■ EXERCISE DIRECTIONS ■
From the line with "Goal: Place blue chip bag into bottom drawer" to the line with "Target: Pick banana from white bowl", output every line below exactly, both ends included. Skip the pictures.

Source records

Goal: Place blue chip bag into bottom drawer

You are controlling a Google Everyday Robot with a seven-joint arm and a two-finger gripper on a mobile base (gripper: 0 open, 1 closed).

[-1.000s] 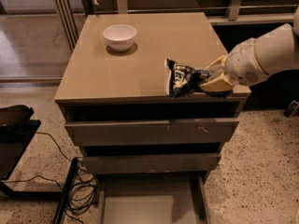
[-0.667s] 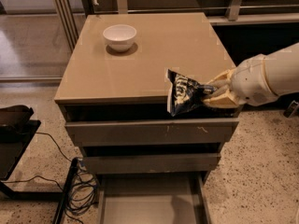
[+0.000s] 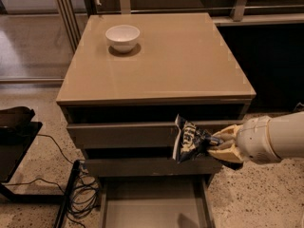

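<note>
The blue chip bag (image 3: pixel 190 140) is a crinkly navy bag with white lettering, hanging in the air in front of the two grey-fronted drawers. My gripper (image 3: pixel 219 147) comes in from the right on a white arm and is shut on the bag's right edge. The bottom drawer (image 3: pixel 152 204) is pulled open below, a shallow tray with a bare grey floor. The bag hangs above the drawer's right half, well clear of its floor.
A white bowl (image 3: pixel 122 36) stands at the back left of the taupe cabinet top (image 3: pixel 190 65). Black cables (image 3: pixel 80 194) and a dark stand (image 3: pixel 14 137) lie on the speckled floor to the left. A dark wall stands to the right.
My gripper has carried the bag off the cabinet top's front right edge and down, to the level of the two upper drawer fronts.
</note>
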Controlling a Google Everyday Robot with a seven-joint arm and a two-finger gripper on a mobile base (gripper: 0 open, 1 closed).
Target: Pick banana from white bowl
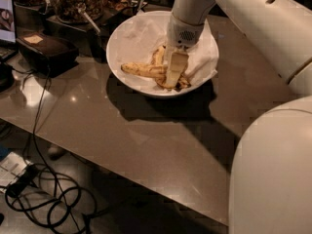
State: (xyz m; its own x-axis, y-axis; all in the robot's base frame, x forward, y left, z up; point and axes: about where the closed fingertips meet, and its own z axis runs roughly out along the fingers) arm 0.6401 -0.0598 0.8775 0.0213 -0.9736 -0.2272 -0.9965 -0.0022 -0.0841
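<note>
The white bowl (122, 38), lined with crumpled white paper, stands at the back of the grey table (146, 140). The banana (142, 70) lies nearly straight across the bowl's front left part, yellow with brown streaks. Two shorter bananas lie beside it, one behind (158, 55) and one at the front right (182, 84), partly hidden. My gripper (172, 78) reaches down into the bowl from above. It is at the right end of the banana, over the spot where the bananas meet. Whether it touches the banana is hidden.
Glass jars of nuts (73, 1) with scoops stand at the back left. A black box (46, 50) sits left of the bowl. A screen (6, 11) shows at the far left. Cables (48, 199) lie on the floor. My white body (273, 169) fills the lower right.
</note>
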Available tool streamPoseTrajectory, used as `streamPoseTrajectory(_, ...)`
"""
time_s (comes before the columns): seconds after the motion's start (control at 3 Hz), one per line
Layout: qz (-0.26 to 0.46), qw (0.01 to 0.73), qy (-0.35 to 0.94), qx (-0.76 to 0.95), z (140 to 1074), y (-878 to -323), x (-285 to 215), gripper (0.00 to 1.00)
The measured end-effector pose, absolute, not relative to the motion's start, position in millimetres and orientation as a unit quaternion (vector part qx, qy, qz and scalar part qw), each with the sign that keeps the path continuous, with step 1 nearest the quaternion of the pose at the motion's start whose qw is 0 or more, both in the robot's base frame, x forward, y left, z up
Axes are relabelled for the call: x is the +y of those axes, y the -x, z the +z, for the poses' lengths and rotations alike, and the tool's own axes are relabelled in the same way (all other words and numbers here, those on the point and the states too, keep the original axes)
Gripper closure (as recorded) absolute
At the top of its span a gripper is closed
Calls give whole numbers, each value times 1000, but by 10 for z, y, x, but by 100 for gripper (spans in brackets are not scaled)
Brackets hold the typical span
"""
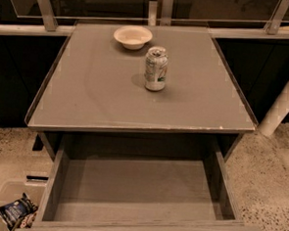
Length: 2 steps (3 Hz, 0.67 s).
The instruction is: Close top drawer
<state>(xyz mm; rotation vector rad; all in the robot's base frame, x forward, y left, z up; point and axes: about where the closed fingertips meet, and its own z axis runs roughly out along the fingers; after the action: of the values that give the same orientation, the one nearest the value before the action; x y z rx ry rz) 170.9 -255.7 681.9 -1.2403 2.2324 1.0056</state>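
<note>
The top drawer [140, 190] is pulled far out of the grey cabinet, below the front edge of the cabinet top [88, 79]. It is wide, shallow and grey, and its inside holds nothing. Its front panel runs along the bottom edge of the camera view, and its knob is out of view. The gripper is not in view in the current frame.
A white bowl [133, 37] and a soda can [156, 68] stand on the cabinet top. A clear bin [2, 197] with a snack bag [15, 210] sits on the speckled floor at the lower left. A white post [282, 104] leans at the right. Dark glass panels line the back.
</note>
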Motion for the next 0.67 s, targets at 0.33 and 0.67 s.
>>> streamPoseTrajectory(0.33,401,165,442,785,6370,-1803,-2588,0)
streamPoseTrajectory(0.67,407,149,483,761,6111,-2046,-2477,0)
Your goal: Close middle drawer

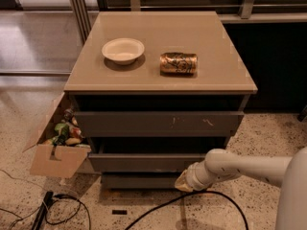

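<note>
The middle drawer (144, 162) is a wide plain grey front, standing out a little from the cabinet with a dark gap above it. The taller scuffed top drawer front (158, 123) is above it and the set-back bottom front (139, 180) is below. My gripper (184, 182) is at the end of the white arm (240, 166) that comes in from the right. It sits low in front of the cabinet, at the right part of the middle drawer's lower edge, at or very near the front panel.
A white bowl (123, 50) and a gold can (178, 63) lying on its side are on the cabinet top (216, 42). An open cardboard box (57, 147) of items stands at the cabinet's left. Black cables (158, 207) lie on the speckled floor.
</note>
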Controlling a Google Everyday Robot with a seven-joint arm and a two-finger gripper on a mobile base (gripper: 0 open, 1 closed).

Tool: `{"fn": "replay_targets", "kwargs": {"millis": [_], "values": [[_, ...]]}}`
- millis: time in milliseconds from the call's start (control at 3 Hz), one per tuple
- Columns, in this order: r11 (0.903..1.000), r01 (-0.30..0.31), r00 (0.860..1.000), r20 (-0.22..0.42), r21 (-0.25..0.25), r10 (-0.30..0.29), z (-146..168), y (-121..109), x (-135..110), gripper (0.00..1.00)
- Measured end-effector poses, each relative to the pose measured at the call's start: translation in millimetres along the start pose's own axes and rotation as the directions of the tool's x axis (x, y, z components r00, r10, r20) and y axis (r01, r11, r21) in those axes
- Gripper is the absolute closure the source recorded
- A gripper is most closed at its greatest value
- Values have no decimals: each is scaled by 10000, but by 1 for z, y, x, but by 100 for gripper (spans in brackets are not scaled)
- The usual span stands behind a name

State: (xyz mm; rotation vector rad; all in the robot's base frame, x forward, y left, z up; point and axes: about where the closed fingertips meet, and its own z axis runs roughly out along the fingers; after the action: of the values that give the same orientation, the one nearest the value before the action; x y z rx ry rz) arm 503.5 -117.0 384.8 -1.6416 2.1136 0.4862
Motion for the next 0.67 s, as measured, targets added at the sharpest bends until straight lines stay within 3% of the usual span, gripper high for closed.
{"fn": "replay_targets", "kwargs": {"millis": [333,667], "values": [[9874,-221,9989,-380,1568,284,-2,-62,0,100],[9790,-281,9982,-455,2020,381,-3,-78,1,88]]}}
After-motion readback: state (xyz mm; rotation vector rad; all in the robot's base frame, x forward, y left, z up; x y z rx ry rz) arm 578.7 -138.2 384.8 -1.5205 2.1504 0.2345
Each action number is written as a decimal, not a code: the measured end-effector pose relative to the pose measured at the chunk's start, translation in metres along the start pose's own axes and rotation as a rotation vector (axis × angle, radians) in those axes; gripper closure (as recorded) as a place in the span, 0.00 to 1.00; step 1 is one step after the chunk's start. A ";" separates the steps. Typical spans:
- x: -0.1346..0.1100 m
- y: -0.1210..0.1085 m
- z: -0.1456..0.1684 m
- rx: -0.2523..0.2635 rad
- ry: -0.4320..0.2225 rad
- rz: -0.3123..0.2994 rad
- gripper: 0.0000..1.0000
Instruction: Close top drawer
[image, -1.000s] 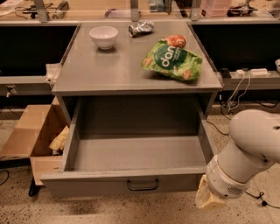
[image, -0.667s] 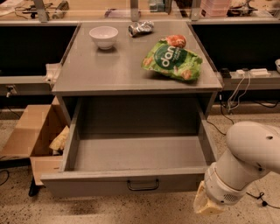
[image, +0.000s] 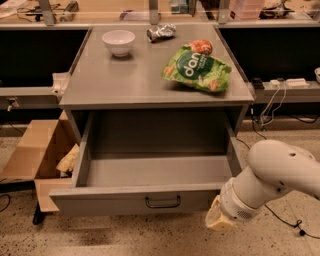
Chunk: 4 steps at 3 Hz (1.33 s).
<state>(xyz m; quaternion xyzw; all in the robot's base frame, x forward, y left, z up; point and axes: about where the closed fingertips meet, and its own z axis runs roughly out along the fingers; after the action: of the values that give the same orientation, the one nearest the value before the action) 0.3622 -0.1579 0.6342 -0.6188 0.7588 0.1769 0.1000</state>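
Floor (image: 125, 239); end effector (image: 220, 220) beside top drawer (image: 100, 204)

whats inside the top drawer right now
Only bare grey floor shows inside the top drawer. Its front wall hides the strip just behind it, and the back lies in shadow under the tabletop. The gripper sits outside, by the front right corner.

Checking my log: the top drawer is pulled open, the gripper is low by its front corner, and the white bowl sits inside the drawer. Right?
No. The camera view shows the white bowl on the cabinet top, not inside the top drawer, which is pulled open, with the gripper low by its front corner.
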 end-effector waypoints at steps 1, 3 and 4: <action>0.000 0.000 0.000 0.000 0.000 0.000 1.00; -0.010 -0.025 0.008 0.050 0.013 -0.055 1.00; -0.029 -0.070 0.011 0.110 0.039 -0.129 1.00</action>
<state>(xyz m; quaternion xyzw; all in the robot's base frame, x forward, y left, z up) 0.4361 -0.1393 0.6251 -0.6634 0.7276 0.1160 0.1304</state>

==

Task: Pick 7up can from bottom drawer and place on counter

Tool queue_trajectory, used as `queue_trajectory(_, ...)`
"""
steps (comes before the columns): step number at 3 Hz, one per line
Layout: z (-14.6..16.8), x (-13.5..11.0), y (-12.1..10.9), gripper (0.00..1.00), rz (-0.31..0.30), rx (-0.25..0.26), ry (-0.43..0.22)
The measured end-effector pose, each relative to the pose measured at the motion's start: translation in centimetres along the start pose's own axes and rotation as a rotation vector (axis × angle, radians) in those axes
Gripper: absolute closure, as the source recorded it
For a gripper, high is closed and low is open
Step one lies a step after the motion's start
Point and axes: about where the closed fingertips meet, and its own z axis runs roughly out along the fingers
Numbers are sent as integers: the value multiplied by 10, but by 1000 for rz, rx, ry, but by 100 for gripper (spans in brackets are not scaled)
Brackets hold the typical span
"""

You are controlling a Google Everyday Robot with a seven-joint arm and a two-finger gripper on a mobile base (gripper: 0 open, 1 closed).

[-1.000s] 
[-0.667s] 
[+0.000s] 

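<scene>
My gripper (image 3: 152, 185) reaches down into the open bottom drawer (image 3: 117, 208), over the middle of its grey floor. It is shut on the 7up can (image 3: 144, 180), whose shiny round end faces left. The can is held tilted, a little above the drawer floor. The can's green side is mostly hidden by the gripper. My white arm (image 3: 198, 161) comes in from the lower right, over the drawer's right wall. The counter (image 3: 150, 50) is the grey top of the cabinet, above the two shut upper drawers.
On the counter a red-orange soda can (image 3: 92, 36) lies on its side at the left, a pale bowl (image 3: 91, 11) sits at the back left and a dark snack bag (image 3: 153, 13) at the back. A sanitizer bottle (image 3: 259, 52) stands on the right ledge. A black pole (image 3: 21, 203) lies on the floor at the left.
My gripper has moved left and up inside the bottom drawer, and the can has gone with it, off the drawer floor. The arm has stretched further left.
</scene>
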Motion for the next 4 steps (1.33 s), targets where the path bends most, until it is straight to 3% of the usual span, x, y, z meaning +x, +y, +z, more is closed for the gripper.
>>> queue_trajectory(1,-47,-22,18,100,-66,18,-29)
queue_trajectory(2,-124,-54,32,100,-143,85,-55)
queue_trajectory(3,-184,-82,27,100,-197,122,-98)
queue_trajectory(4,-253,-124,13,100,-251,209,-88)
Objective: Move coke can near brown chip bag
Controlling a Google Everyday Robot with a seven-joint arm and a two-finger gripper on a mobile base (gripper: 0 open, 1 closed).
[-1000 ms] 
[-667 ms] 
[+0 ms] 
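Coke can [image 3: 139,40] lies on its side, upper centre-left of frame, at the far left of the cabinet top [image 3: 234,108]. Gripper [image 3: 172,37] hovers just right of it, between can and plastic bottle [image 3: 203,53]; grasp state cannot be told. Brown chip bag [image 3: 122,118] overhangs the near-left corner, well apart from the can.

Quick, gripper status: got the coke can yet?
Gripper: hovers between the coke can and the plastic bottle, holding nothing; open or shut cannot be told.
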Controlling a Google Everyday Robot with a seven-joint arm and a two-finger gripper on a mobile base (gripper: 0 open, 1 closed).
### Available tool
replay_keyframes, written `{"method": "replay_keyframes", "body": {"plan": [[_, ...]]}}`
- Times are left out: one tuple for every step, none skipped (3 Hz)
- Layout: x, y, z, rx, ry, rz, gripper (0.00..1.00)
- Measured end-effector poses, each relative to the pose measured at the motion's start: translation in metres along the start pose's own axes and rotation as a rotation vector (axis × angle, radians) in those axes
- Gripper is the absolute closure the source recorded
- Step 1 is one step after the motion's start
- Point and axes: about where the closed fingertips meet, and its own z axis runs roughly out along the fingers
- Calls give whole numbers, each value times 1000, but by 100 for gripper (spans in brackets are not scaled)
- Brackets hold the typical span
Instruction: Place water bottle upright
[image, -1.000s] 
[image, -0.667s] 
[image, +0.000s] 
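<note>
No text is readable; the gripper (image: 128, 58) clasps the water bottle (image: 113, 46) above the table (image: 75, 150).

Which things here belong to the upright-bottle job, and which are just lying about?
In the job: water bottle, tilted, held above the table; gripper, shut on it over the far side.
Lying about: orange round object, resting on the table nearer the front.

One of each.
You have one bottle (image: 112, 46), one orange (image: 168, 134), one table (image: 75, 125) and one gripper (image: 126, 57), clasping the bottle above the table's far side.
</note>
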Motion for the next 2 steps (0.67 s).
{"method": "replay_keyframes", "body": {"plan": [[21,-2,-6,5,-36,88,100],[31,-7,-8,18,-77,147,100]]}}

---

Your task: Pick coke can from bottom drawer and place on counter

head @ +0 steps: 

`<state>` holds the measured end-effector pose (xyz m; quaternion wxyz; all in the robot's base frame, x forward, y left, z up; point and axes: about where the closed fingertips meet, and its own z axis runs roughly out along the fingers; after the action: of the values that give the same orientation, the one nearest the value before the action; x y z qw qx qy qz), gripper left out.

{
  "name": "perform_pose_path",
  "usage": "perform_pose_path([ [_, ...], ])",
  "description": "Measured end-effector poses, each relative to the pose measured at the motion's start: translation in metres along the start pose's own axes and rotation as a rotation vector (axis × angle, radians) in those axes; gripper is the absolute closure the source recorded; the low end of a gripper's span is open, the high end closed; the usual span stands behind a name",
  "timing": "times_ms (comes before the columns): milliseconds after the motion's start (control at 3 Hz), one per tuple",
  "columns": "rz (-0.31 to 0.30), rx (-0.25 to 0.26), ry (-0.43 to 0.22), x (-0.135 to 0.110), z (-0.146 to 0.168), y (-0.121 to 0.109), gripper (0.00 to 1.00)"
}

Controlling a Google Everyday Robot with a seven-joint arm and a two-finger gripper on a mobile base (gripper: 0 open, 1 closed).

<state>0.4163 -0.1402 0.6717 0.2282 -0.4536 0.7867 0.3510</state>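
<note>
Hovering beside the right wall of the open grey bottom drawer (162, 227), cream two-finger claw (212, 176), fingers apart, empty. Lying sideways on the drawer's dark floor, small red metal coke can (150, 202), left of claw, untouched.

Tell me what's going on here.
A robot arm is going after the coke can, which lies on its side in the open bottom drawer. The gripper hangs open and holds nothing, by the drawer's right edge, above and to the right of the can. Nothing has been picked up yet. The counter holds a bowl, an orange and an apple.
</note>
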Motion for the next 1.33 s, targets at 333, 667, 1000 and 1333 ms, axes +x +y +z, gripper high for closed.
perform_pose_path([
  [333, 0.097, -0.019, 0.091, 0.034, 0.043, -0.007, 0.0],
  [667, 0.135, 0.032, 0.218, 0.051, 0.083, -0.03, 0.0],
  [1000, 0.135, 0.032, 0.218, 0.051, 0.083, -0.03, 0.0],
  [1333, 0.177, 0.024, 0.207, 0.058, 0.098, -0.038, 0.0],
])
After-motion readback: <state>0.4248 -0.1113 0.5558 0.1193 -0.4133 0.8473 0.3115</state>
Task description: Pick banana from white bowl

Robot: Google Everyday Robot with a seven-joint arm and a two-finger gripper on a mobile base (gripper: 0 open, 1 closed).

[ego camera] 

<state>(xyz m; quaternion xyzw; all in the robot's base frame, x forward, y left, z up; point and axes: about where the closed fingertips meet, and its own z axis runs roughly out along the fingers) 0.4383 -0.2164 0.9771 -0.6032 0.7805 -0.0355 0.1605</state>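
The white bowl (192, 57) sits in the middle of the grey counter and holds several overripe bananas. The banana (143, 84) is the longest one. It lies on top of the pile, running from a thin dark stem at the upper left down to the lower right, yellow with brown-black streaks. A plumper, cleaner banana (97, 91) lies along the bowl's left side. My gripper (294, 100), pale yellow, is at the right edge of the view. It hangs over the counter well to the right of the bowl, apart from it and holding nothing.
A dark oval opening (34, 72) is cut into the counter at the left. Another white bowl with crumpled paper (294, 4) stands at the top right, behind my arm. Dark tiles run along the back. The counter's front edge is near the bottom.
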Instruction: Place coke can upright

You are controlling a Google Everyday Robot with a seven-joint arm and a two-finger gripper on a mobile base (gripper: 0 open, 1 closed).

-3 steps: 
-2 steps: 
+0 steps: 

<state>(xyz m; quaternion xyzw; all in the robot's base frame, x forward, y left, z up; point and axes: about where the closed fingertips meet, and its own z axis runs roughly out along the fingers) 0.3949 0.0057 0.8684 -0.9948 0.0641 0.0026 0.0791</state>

■ ANSWER SECTION ■
Goal: Place blue chip bag into bottom drawer

You are controlling a Google Everyday Robot with a seven-joint arm and a two-finger gripper on a mobile base (gripper: 0 open, 1 closed).

[-1.000s] 
[-0.667s] 
[+0.000s] 

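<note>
The blue chip bag (image 3: pixel 190 140) is a crinkly navy bag with white lettering, hanging in the air in front of the two grey-fronted drawers. My gripper (image 3: pixel 219 147) comes in from the right on a white arm and is shut on the bag's right edge. The bottom drawer (image 3: pixel 152 204) is pulled open below, a shallow tray with a bare grey floor. The bag hangs above the drawer's right half, well clear of its floor.
A white bowl (image 3: pixel 122 36) stands at the back left of the taupe cabinet top (image 3: pixel 190 65). Black cables (image 3: pixel 80 194) and a dark stand (image 3: pixel 14 137) lie on the speckled floor to the left. A dark wall stands to the right.
My gripper has carried the bag off the cabinet top's front right edge and down, to the level of the two upper drawer fronts.
</note>
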Controlling a Google Everyday Robot with a seven-joint arm and a two-finger gripper on a mobile base (gripper: 0 open, 1 closed).
Target: Pick banana from white bowl

No further output is expected here.